4.2 Committee Interpretation and Discretion. Any determination made by the Committee with respect to any Award shall be made in its sole discretion at the time of grant of the Award or, unless in contravention of any express term of the Plan or Award, at any later time, and such determination shall be final and binding on the Company and all persons having an interest in any Award under the Plan. Any dispute regarding the interpretation of the Plan or any Award Agreement shall be submitted by the Participant or the Company to the Committee for review. The resolution of such a dispute by the Committee shall be final and binding on the Company and the Participant. The Committee may delegate to one or more executive officers the authority to review and resolve disputes with respect to Awards held by Participants who are not Insiders, and such resolution shall be final and binding on the Company and the Participant.
4.3 Section 162(m) of the Code and Section 16 of the Exchange Act. When necessary or desirable for an Award to qualify as “performance‑based compensation” under Section 162(m) of the Code, the Committee administering the Plan in accordance with the requirements of Rule 16b‑3 and Section 162(m) of the Code shall consist of at least two individuals, each of whom qualifies as (a) a Non‑Employee Director under Rule 16b‑3, and (b) an “outside director” pursuant to Code Section 162(m) and the regulations issued thereunder. At least two (or a majority if more than two then serve on the Committee) such “outside directors” shall approve the grant of such Award and timely determine (as applicable) the Performance Period and any Performance Factors upon which vesting or settlement of any portion of such Award is to be subject. When required by Section 162(m) of the Code, prior to settlement of any such Award at least two (or a majority if more than two then serve on the Committee) such “outside directors” then serving on the Committee shall determine and certify in writing the extent to which such Performance Factors have been timely achieved and the extent to which the Shares subject to such Award have thereby been earned. Awards granted to Participants who are subject to Section 16 of the Exchange Act must be approved by two or more “non‑employee directors” (as defined in the regulations promulgated under Section 16 of the Exchange Act). With respect to Participants whose compensation is subject to Section 162(m) of the Code, and provided that such adjustments are consistent with the regulations promulgated under Section 162(m) of the Code, the Committee may adjust the performance goals to account for changes in law and accounting and to make such adjustments as the Committee deems necessary or appropriate to reflect the impact of extraordinary or unusual items, events or circumstances to avoid windfalls or hardships, including without limitation (a) restructurings, discontinued operations, extraordinary items, and other unusual or non‑recurring charges, (b) an event either not directly related to the operations of the Company or not within the reasonable control of the Company’s management, or (c) a change in accounting standards required by generally accepted accounting principles.
4.4 Documentation.

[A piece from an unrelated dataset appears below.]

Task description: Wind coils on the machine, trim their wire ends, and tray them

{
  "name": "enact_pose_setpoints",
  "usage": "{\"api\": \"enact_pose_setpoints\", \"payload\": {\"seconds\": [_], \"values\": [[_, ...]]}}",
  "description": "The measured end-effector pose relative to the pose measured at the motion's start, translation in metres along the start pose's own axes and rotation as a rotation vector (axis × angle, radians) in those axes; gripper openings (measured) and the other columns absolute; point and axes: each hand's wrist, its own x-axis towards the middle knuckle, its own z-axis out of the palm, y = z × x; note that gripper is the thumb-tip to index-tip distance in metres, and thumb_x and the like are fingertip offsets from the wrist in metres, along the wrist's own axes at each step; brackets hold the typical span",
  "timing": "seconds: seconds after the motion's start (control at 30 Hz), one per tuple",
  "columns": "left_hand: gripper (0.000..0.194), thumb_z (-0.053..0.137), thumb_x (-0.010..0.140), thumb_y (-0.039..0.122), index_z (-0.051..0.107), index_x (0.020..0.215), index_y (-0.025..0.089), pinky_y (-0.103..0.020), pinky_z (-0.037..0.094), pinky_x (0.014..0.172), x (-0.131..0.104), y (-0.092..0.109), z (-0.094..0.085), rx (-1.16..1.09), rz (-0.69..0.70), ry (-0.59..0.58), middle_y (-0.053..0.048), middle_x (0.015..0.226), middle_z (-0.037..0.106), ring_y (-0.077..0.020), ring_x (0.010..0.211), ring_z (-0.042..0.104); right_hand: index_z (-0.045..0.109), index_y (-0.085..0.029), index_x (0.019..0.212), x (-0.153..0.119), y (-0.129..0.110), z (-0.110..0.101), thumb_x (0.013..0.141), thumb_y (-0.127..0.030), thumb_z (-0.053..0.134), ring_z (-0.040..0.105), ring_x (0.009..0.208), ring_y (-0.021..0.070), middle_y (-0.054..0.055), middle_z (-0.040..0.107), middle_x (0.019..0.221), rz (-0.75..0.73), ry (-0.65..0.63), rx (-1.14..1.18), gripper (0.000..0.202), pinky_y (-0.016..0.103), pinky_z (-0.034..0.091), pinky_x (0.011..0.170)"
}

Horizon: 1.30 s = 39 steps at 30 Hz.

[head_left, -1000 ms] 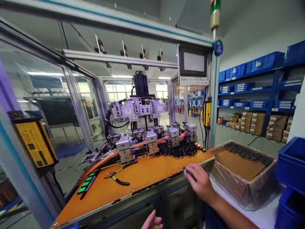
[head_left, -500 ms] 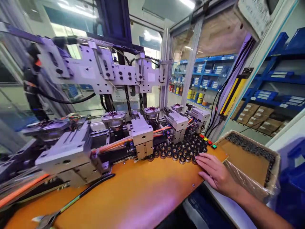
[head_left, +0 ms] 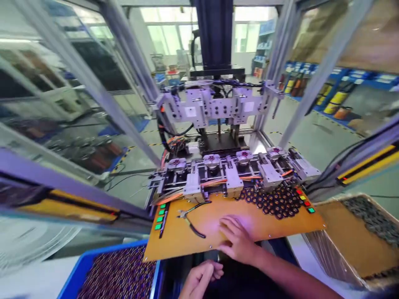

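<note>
Over the front part of the orange board (head_left: 174, 245), my right hand (head_left: 238, 241) reaches in with fingers stretched and the thumb apart; nothing shows in it. My left hand (head_left: 202, 278) is low in front of the board edge, its fingers curled and the thumb against them. What it holds, if anything, is hidden. Left of my right hand, cutting pliers (head_left: 190, 220) with dark handles lie on the board with handles spread. Many dark ring-shaped parts (head_left: 274, 201) are clustered at the board's right side, apart from my hands.
Behind the board stands a machine with a row of round fixtures (head_left: 212, 159) and grey blocks (head_left: 233, 180). A blue bin (head_left: 81, 265) of small dark parts sits at left, a plastic-lined carton (head_left: 332, 245) at right. Green buttons (head_left: 160, 219) line the board's left.
The view has swung left and widened. My right hand has moved left from beside the ring parts to the board's middle front. My left hand and the blue bin have come into view.
</note>
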Motion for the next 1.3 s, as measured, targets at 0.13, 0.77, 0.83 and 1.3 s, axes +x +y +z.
{"api": "enact_pose_setpoints", "payload": {"seconds": [0.13,0.77,0.83,1.3], "values": [[0.050,0.060,0.083,0.057,0.067,0.056,0.015,-0.030,0.047,0.080,-0.026,-0.001,-0.007,0.051,0.033,0.195,-0.010,0.081,0.069,-0.0201,0.082,0.063,0.061,-0.014,0.120,0.041,-0.013,0.046,0.066,-0.035,0.086,0.050,0.124,0.0344,0.020,0.055,0.132,-0.082,-0.191,0.055,0.064,0.051,0.045,0.102],[0.060,0.083,0.058,0.057,0.073,0.097,0.012,-0.028,0.050,0.069,0.015,-0.007,-0.011,-0.479,-0.102,0.459,-0.011,0.086,0.075,-0.0175,0.073,0.067,0.058,-0.015,0.126,0.053,0.002,0.041,0.075,-0.011,0.062,0.052,0.108,0.0323,0.016,0.059,0.114,0.107,-0.413,0.083,0.051,0.051,0.042,0.098],[0.066,0.079,0.060,0.063,0.073,0.102,0.013,-0.029,0.053,0.073,0.026,-0.005,-0.012,-0.530,-0.114,0.463,-0.015,0.098,0.075,-0.0210,0.085,0.070,0.062,-0.017,0.121,0.056,0.005,0.038,0.074,-0.012,0.064,0.052,0.107,0.0309,0.013,0.060,0.111,0.134,-0.390,0.169,0.047,0.049,0.043,0.098],[0.039,0.084,0.066,0.042,0.077,0.097,0.020,-0.043,0.043,0.106,0.050,0.033,-0.022,-0.802,0.135,0.290,-0.012,0.117,0.072,-0.0289,0.114,0.062,0.062,-0.014,0.104,0.080,-0.045,-0.021,0.079,-0.037,0.065,0.061,0.096,0.0217,0.010,0.064,0.102,0.525,-0.342,1.001,0.034,0.034,0.049,0.087]]}}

The Award Agreement for a given Award, the Plan and any other documents may be delivered to, and accepted by, a Participant or any other person in any manner (including electronic distribution or posting) that meets applicable legal requirements.
4.5 Foreign Award Recipients. Notwithstanding any provision of the Plan to the contrary, in order to comply with the laws in other countries in which the Company and its
Subsidiaries and Affiliates operate or have employees or other individuals eligible for Awards, the Committee, in its sole discretion, shall have the power and authority to: (a) determine which Subsidiaries and Affiliates shall be covered by the Plan; (b) determine which individuals outside the United States are eligible to participate in the Plan; (c) modify the terms and conditions of any Award granted to individuals outside the United States to comply with applicable foreign laws; (d) establish subplans and modify exercise procedures and other terms and procedures, to the extent the Committee determines such actions to be necessary or advisable (and such subplans and/or modifications shall be attached to this Plan as appendices); provided, however, that no such subplans and/or modifications shall increase the share limitations contained in Section 2.1 hereof; and (e) take any action, before or after an Award is made, that the Committee determines to be necessary or advisable to obtain approval or comply with any local governmental regulatory exemptions or approvals. Notwithstanding the foregoing, the Committee may not take any actions hereunder, and no Awards shall be granted, that would violate the Exchange Act or any other applicable United States securities law, the Code, or any other applicable United States governing statute or law.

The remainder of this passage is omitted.